Clustering groups embeddings into people using a k-nearest-neighbor search powered by pgvector with an HNSW index. When a new face is processed:

  • Alcoves queries for nearby embeddings that already belong to a known person and votes on the best match.
  • If the closest match is within the distance threshold, the face is assigned to that person.
  • If no match is found but enough unassigned nearby faces exist (the minimum cluster size), Alcoves creates a new person and bulk-assigns them all.
  • After a new person is created, Alcoves checks whether it should be automatically merged into an existing person whose embeddings are very close — preventing duplicates created by lighting or angle variation.

Faces that don’t yet have enough neighbors to form a cluster remain unassigned until more evidence accumulates as additional images are processed.

Environment variableDefaultWhat it controls
ALCOVES_FACE_DETECTION_MIN_SCORE0.28Minimum detection confidence to keep a face
ALCOVES_FACE_RECOGNITION_MAX_DISTANCE0.42Cosine distance threshold for matching a face to a known person
ALCOVES_FACE_RECOGNITION_NEIGHBOR_LOOKUP80Number of nearest neighbors to query when matching
ALCOVES_FACE_RECOGNITION_MIN_FACES3Minimum number of matching faces needed to form a new person
ALCOVES_MODELS_PATH./data/.modelsWhere ONNX model files are cached on disk

Lower ALCOVES_FACE_RECOGNITION_MAX_DISTANCE if the same person is appearing in multiple separate groups (stricter matching). Raise it if one person is being split into too many groups (looser matching). Raise ALCOVES_FACE_RECOGNITION_MIN_FACES if you want Alcoves to wait for more evidence before creating a new person.


When enabled, Alcoves labels the contents of each image using the COCO-80 class set — 80 common categories including person, car, dog, laptop, chair, and more. The Objects tab shows a table of every label found in the library and how many photos contain it.

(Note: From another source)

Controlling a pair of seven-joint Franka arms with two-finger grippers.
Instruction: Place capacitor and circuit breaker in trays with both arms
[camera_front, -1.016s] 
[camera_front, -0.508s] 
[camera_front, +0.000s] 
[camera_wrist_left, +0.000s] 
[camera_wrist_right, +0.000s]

Object labels also power global search: searching for “dog” or “car” returns photos where Alcoves detected that object, alongside any filename matches.

Browse detected objects — from Library → Settings → Object Detection, click View Objects to open a read-only table showing each detected label and the number of photos in the library that contain it, sorted by frequency.

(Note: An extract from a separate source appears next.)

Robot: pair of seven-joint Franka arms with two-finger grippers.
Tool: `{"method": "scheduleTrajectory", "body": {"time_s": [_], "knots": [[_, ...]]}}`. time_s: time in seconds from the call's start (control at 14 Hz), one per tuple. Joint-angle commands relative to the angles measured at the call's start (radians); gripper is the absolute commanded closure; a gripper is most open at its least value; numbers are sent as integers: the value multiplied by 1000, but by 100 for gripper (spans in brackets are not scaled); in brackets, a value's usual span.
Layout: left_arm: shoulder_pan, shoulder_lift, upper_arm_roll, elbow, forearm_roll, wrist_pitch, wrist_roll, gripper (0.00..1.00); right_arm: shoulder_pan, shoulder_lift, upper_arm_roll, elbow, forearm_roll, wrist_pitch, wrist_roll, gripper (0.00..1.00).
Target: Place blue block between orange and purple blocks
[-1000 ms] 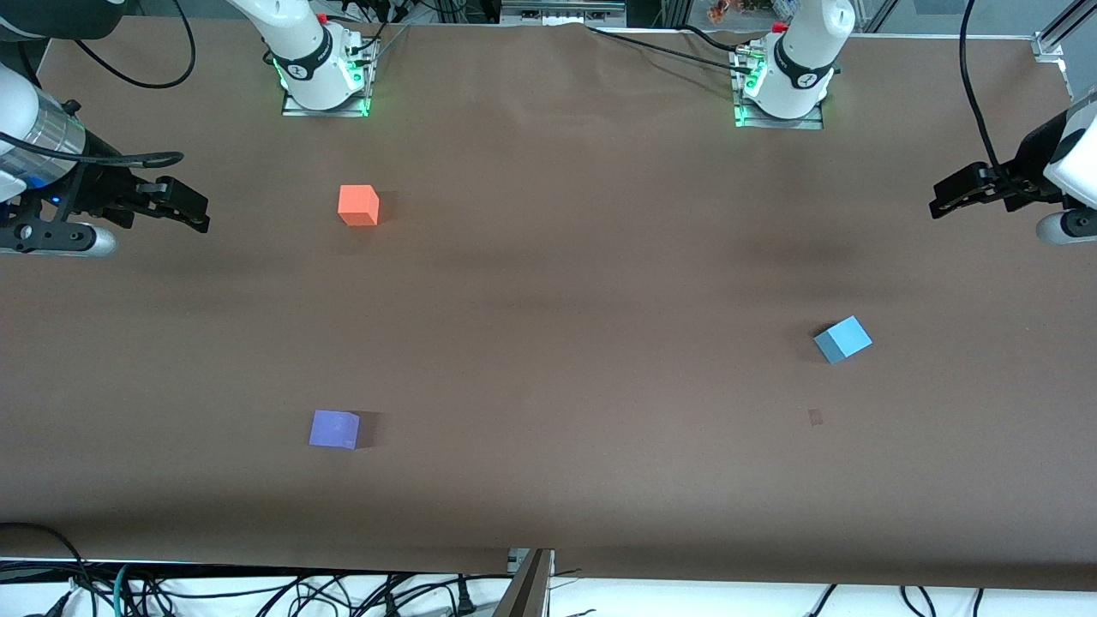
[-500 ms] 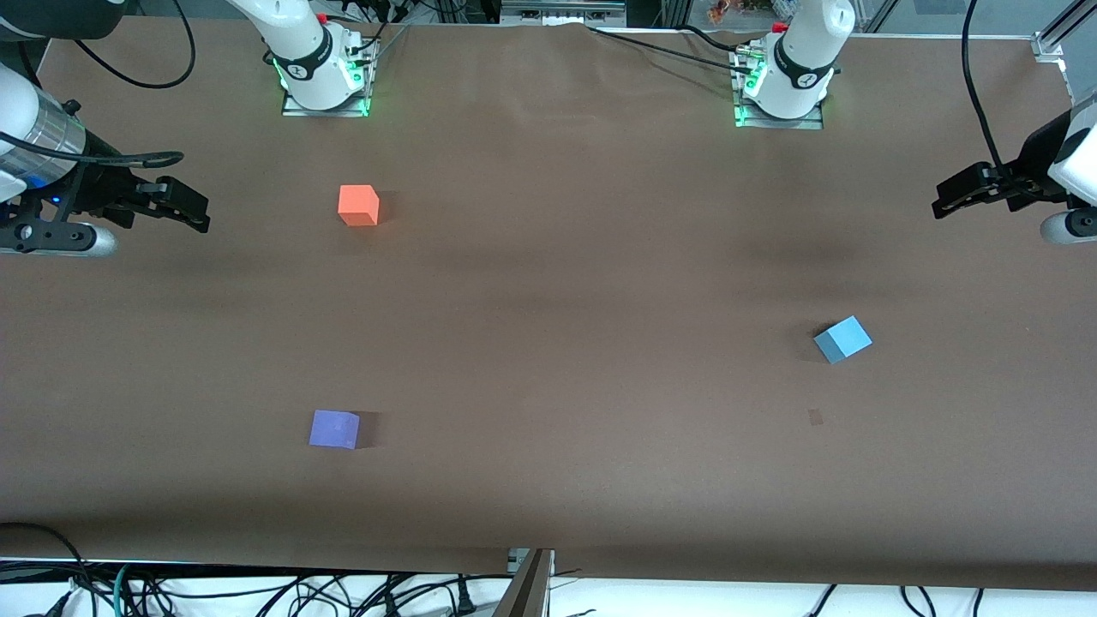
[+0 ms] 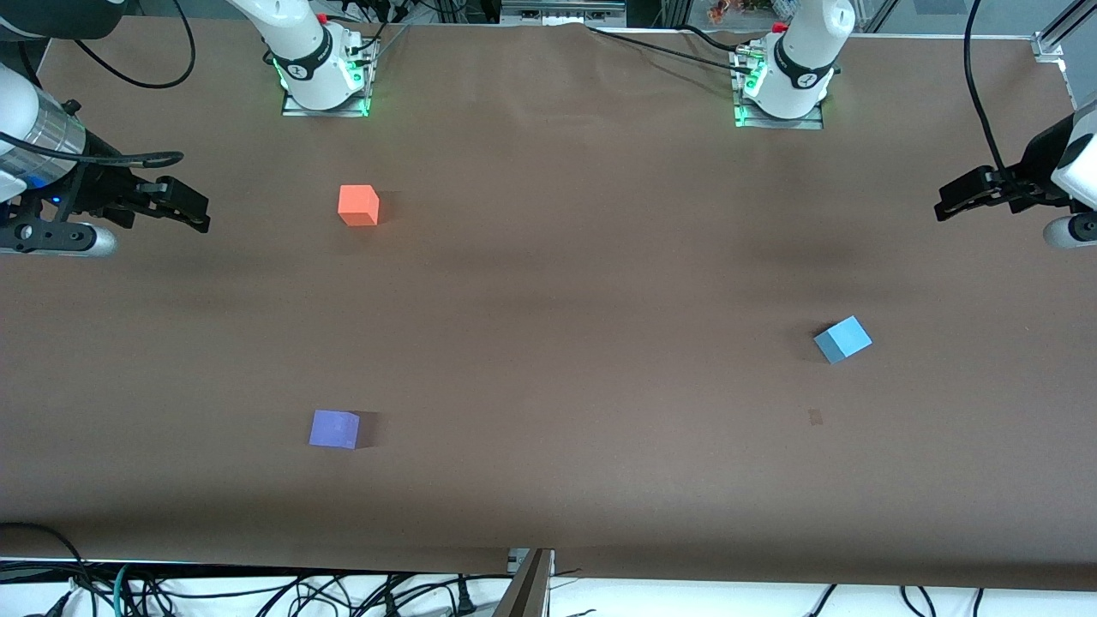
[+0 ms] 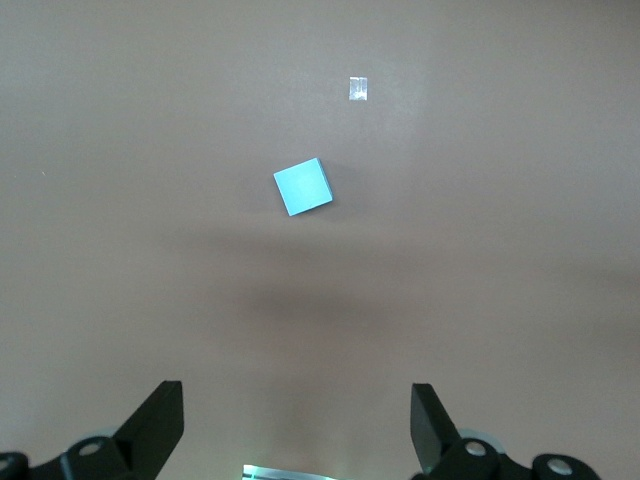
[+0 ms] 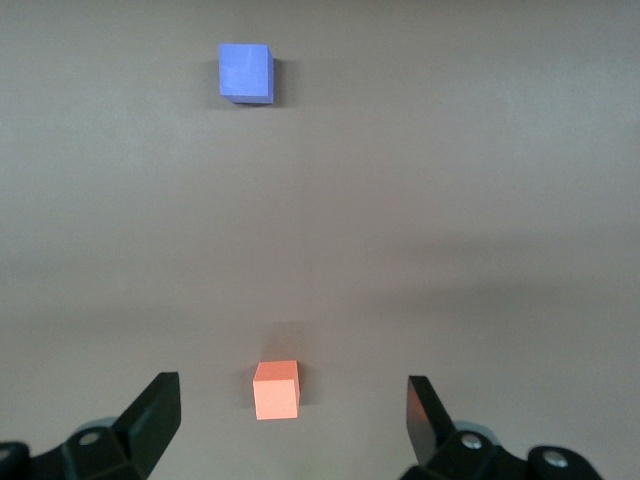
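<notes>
The sky-blue block (image 3: 842, 339) lies on the brown table toward the left arm's end; it also shows in the left wrist view (image 4: 302, 187). The orange block (image 3: 358, 206) lies toward the right arm's end, near the bases, and shows in the right wrist view (image 5: 276, 389). The purple block (image 3: 334, 428) lies nearer the front camera than the orange one and shows in the right wrist view (image 5: 245, 73). My left gripper (image 3: 945, 204) is open and empty, high over the table's end. My right gripper (image 3: 195, 212) is open and empty, up over its end of the table.
A small pale mark (image 3: 815, 417) lies on the table (image 3: 566, 343) just nearer the front camera than the blue block. Both arm bases (image 3: 321, 77) stand along the table's edge away from the camera. Cables hang along the near edge.
My left gripper has drifted slightly outward toward the table's end. The right arm and all three blocks have not moved.
</notes>
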Motion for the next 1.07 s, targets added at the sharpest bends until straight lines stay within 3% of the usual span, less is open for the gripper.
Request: {"method": "scheduleTrajectory", "body": {"time_s": [0.0,0.29,0.57,0.71,1.0], "knots": [[5,6,4,11,-25,-15,0,0,-8,-5,3,-3,18,5,-12,0],[28,27,5,-75,-17,26,-43,0,-9,-5,1,-3,18,7,-15,0],[43,63,7,-360,24,435,-199,0,-9,-5,1,-3,18,7,-15,0],[42,162,7,-371,29,547,-322,0,-17,-3,-10,-3,18,7,-17,0],[43,355,5,-365,28,793,-353,0,-17,10,-13,-3,18,7,-21,0]]}}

Search by object — use the global search bar to find photos by what’s in them. Search results annotate matches with the labels that matched and why.

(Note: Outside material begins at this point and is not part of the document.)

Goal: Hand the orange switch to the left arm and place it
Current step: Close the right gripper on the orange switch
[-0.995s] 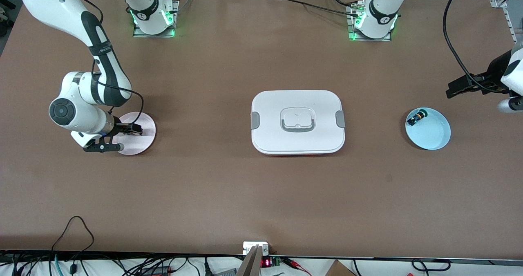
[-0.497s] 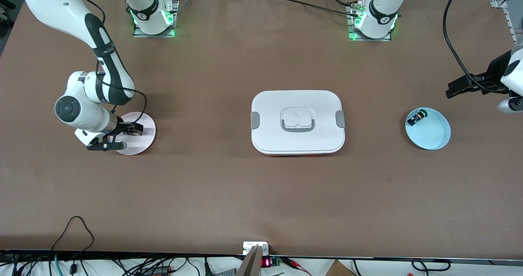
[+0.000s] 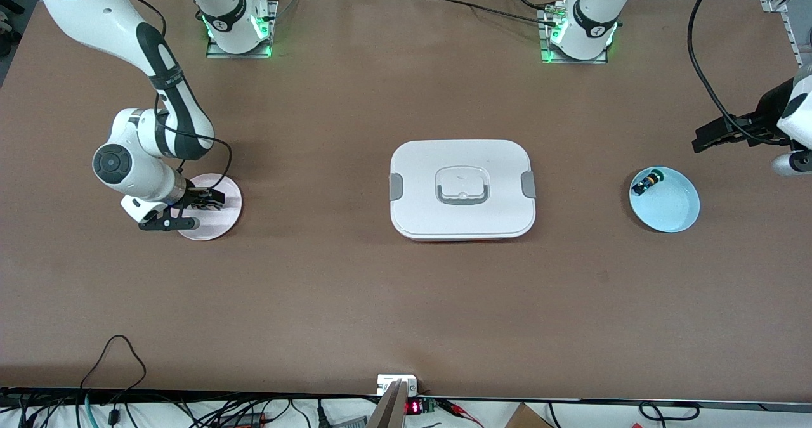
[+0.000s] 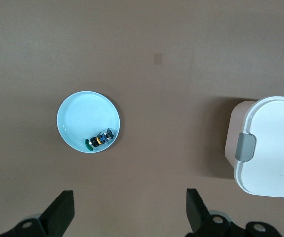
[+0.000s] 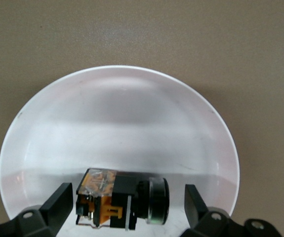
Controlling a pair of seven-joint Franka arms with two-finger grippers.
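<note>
The orange switch (image 5: 107, 197), black with an orange body, lies on its side in the pale pink plate (image 3: 223, 217), which also shows in the right wrist view (image 5: 117, 118). My right gripper (image 3: 206, 201) is low over this plate and open (image 5: 127, 206). Its fingers stand on either side of the switch without touching it. In the front view the switch is hidden under the gripper. The white box (image 3: 419, 162) with grey latches stands mid-table and also shows in the left wrist view (image 4: 275, 148). My left gripper (image 3: 703, 139) waits open (image 4: 129, 217) and empty above the table at its arm's end.
A light blue plate (image 3: 672, 209) at the left arm's end holds a small black switch with a green tip (image 3: 647, 181). Both also show in the left wrist view: the plate (image 4: 82, 116) and the switch (image 4: 100, 140). Cables hang at the table's near edge.
My right arm's wrist has shifted a little toward the box and the bases, while its gripper stays over the pink plate. The left arm has not moved.
</note>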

Alcoves uses YOLO (yolo26x_fp16.onnx) to detect objects. Each image is resized to 640×640, run through the model, and the 300 output proposals are filtered by confidence score, then stored with their label, bounding box, and confidence.

The COCO-80 label set covers everyday objects: people, vehicles, animals, furniture, food, electronics, and more.

Environment variableDefaultWhat it controls
ALCOVES_OBJECT_DETECTION_MIN_SCORE0.25Minimum confidence to keep a detection
ALCOVES_OBJECT_DETECTION_MAX_DETECTIONS100Maximum detections stored per image
ALCOVES_MODELS_PATH./data/.modelsWhere ONNX model files are cached on disk

Both features are controlled per library in Library → Settings.

  • Toggle Facial Recognition or Object Detection on to enable it. Alcoves immediately queues detection jobs for every existing image in the library and processes new uploads automatically.
  • Toggle off to disable. All derived data for that feature is deleted after confirmation.
  • Reprocess buttons are available for each feature. Reprocessing deletes all existing detections and re-queues every image — useful if you’ve changed model thresholds or want a clean run.

Alcoves downloads ONNX model files automatically the first time a worker needs them. The files are stored in ALCOVES_MODELS_PATH (default ./data/.models) and reused on subsequent runs.

ModelPurposeSize
det_10g.onnxFace detection (SCRFD)~17 MB
w600k_r50.onnxFace recognition (ArcFace)~167 MB
yolo26x_fp16.onnxObject detection (YOLO)~107 MB

Downloads are atomic — written to a temporary file then renamed — with automatic retries on failure. Workers will block on first use if the model isn’t yet downloaded; the server pre-fetches models in the background at startup to minimize this delay.


All inference runs locally on your server using CPU-only ONNX Runtime — no images, embeddings, or labels leave your instance. There are no API calls to external AI services, and no model telemetry. The models themselves are downloaded once from a fixed URL and cached locally.